The World Series of Firsts; How the Indians Beat the Robins in 1920

It was nearly 100 years ago, October 10, 1920. The Cleveland Indians battled the Brooklyn Dodgers in the World Series. That day, game five, was the turning point for a series that seemed for a moment to be a win for the Dodgers.

Although the Indians came out swinging, winning game one, the Brooklyn Dodgers or Robins as folks called them at the time (a reference to manager Wilbert Robinson) had won games two and three.

Those would be the last wins the Robins would enjoy for the season. Game four went to the Indians, tying up the series, then in game five, they beat the Robins in points and bravado.

The Indians not only took them roundly, they set a couple of records in game five, a glorious win they wouldn’t enjoy again for almost three decades.

League Pennants

It was nearly the Chicago White Sox in the 1920 World Series. The pennant series between the Cleveland and Chicago was close, but Chicago was shy a few key players in the end.

The previous year, 1919, the White Sox lost the World Series. Accusations arose that they threw the series, known as the Black Sox Scandal.

The scandal resulted in legal acquittals via the justice system, but that didn’t prevent the suspension of eight White Sox players nonetheless.

The newly appointed commissioner, former federal judge Kenesaw Mountain Landis, dismissed those eight players with three games left in the season.
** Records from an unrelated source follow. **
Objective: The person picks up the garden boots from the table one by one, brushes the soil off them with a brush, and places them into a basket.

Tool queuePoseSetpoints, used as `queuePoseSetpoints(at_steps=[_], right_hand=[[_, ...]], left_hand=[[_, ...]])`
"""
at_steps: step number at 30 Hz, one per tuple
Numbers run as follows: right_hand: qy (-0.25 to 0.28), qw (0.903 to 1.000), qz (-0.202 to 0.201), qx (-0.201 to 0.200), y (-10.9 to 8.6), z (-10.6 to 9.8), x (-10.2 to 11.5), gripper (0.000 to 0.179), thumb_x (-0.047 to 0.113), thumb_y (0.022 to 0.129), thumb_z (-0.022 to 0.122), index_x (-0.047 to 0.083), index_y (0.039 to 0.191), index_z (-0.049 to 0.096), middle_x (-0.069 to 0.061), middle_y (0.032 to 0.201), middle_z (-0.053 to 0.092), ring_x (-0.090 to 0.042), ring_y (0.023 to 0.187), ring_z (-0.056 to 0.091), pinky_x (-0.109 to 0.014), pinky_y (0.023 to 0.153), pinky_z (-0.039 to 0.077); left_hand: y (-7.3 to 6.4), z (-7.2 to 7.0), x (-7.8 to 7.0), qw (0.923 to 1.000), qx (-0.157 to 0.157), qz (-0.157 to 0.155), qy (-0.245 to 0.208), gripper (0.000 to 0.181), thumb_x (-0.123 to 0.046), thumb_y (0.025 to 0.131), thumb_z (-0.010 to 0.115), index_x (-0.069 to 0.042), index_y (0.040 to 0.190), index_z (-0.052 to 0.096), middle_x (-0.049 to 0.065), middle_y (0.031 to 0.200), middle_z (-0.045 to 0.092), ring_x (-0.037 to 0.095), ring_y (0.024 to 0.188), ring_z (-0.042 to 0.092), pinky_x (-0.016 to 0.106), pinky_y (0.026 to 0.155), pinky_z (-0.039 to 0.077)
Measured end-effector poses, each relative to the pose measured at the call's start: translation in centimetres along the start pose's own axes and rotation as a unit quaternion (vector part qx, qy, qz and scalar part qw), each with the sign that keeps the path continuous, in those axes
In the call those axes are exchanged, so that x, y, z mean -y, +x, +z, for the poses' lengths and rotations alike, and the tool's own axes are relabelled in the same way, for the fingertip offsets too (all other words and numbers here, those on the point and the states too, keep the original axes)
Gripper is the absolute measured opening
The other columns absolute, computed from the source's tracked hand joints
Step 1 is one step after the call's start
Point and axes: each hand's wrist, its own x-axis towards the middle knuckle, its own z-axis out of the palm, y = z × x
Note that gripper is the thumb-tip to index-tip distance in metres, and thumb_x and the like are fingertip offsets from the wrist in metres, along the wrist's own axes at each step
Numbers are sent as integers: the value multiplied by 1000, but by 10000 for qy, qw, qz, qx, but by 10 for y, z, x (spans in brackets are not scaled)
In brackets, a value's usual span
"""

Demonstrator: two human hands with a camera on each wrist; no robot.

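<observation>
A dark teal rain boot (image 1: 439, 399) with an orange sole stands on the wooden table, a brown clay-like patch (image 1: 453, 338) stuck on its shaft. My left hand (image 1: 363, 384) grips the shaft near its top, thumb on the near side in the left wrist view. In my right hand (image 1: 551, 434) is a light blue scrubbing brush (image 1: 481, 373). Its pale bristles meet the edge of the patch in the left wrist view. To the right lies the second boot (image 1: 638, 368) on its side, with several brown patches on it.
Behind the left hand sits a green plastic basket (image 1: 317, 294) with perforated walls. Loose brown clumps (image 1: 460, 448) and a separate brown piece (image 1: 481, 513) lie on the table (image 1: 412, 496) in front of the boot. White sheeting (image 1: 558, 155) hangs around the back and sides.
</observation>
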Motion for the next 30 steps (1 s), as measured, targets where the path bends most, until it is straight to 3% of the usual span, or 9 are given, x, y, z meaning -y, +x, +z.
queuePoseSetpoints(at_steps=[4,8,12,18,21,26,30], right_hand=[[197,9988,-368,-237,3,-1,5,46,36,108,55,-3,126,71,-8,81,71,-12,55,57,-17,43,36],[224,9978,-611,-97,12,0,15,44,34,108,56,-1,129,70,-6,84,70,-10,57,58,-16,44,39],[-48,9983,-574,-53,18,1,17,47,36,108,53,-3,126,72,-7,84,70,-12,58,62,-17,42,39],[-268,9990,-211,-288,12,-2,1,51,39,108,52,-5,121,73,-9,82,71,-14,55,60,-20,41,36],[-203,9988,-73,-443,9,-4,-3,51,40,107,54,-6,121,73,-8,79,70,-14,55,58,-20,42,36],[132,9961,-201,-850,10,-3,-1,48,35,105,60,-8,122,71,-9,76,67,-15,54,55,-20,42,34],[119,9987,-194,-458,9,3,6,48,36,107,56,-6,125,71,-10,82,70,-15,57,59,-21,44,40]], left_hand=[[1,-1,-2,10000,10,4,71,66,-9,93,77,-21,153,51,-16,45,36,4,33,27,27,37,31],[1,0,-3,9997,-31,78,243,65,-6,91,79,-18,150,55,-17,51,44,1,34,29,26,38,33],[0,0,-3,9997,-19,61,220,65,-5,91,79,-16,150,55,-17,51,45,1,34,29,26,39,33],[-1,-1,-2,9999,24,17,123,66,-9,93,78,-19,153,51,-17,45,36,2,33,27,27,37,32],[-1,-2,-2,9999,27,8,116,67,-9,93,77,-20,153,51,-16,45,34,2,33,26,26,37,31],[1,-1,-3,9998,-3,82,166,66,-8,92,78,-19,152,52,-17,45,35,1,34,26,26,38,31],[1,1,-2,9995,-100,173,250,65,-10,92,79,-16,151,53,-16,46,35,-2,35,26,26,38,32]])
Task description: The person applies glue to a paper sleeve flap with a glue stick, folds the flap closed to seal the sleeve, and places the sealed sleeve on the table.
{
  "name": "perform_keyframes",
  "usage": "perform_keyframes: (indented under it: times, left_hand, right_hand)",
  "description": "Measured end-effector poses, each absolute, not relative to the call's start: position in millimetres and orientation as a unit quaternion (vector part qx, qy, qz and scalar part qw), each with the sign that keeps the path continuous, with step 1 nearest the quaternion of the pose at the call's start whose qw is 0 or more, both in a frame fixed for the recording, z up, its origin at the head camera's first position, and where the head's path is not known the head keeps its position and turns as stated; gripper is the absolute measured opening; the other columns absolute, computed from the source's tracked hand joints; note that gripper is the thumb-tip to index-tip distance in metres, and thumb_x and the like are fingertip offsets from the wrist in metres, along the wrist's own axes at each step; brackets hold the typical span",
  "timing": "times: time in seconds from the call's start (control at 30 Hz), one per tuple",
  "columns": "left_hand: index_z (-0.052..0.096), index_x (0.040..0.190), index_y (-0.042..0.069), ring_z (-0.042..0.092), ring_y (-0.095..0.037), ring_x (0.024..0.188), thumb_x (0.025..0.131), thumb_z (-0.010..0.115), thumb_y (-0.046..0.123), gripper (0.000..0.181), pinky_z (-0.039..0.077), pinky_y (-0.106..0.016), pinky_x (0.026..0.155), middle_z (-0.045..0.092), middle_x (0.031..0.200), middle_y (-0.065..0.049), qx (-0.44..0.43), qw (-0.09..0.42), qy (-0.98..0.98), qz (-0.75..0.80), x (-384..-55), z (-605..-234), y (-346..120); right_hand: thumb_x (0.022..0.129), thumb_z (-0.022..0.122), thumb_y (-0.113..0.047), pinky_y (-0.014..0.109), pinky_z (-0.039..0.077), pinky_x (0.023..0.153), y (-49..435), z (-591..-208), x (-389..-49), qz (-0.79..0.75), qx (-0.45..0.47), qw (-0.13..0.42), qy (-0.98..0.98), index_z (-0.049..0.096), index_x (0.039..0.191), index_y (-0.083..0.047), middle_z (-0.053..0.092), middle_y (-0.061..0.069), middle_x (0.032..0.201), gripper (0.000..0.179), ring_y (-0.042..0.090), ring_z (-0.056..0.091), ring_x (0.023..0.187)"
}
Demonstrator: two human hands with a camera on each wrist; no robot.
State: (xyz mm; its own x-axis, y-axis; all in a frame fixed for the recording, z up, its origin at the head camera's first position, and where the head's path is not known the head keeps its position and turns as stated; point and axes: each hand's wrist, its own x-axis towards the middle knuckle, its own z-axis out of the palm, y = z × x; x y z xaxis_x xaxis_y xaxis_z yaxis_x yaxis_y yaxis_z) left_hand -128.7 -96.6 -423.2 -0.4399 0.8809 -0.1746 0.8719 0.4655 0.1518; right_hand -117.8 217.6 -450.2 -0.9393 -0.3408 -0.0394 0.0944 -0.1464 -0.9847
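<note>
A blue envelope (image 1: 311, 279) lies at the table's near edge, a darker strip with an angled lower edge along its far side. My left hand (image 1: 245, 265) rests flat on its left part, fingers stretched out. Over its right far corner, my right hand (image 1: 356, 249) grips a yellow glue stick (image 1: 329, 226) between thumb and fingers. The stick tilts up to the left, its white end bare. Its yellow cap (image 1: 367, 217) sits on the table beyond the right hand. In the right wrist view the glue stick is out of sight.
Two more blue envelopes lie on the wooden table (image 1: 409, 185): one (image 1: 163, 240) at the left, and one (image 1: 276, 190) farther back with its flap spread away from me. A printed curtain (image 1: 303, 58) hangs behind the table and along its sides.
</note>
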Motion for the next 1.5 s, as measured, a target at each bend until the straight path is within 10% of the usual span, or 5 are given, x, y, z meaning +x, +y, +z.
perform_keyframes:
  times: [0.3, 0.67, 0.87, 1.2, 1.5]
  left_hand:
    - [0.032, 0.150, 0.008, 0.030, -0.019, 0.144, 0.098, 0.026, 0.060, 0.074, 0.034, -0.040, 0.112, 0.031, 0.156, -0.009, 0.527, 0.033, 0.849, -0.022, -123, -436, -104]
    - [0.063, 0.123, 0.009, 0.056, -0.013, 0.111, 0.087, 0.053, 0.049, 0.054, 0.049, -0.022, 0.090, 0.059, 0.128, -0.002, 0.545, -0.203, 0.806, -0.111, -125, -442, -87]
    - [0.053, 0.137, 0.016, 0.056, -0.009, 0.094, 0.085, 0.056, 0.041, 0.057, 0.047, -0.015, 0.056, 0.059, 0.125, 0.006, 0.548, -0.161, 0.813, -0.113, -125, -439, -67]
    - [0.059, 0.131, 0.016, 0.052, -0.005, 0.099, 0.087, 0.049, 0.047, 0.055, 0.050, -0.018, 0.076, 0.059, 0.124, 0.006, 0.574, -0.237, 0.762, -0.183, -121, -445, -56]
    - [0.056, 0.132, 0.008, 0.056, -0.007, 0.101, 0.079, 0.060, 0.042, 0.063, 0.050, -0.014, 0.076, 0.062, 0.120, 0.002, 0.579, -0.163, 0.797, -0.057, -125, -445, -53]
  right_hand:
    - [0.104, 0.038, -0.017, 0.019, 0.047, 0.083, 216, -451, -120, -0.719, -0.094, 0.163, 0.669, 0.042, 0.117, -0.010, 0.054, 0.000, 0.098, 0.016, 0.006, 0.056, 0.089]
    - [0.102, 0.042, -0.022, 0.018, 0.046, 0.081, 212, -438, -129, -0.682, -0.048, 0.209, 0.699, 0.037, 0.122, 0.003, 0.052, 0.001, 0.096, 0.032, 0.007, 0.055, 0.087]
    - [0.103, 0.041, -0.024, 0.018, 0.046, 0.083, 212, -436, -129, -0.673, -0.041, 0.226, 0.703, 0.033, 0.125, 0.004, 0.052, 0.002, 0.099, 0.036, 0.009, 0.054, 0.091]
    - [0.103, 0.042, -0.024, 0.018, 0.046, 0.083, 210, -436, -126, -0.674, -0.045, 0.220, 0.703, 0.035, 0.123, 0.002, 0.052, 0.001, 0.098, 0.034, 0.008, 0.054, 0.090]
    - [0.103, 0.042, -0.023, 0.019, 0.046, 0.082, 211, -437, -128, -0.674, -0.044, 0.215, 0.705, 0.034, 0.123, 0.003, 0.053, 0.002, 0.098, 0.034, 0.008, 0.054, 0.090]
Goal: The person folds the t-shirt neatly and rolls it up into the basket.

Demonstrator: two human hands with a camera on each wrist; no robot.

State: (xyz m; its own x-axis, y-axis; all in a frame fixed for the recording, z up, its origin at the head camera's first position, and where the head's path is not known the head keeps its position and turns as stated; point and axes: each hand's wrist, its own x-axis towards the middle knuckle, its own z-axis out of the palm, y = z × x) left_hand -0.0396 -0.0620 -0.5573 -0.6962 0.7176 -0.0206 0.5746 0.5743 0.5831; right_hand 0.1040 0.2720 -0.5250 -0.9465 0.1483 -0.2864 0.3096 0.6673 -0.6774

As a side note, all eight were not only suspended but banned from baseball for all time. Further note, one of those players was Shoeless Joe Jackson.

In the end, the Cleveland Indians took the pennant by two games over the Chicago White Sox, three over the New York Yankees whose new star player, Babe Ruth, hadn’t yet demonstrated all his might.

In the National League, the Brooklyn Robins crushed second-place New York Giants by seven wins. The World Series would be Brooklyn v Cleveland.

The First Four Games

The 1920 series was a best of nine, but the Indians would only need seven games to win it.

Game one played on Robins’ turf, Ebbets Field, went well. The Indians won three to one. Nobody likes a loss at home, but in game one, it’s an even tougher blow.

The next two games were also at Ebbets, but the Robin’s reminded everyone who’s field it was. They took the Indians three to zero in game two, two to one in game three.

For a minute, it looked like the Robins had a chance. If they could have beaten the Indians in game four at League Park in Cleveland, then they might have taken back the series when it returned to Brooklyn for game eight.

As it turned out, they didn’t get past game seven. The Indians beat them five to one in game four, heating up the series with a tie.

The rest of the series would play out at League Park, where the Indians forced the Robins to sing their swan song.

Game Five

Wamby’s triple | baseballhistorycomesalive

Going into game five, the Indians knew they had to win two more games after that to avoid taking that long ride up to New York.

Five would be the tipping point, where Cleveland would take the lead. From a psychological perspective, winning game five would deflate the Robins enough that Cleveland could play with confidence.

The Indians had to have felt the opportunity that day because they didn’t just win, they made three firsts.

In all of MLB history, there have been three unassisted triple plays, only one of which happened in a World Series. It was in the 1920 series, made by Indians player, Bill “Wamby” Wambsganss.

Cleveland.com describes the play perfectly:

“With runners on first and second Wambsganss leaped high and grabbed, with his gloved hand, a line drive from Mitchell’s bat, one that looked as if it might fairly wind up be being a two-base hit. The runners, who had started as Bagby began to deliver the ball, were far on their way, so far that it was the work of but an instant for Wambsganss to step on second base, thus putting out Kilduff, then turn and touch Miller…”

Then Cleveland’s Elmer Smith brought in the first grand slam in World Series history, and Cleveland’s pitcher Jim Bagby, Sr., hit the first homer by a pitcher in a series.

The blows were daft to Brooklyn’s collective ego. The Robins didn’t score even one more point during the rest of the series. Games six and seven, the Robins delivered goose eggs, giving the series to Cleveland.

Nearly three decades later, the Indians would return to the World Series of another win, then three more times, in ’54, ’95, and ’97, but nothing like the 1920 series.

In more recent history the Indians have enjoyed a resurgence of their former glory. In 2016 they went to the World Series against the Chicago Cubs, and they’ve managed to retain one of the best pitching staffs of all time.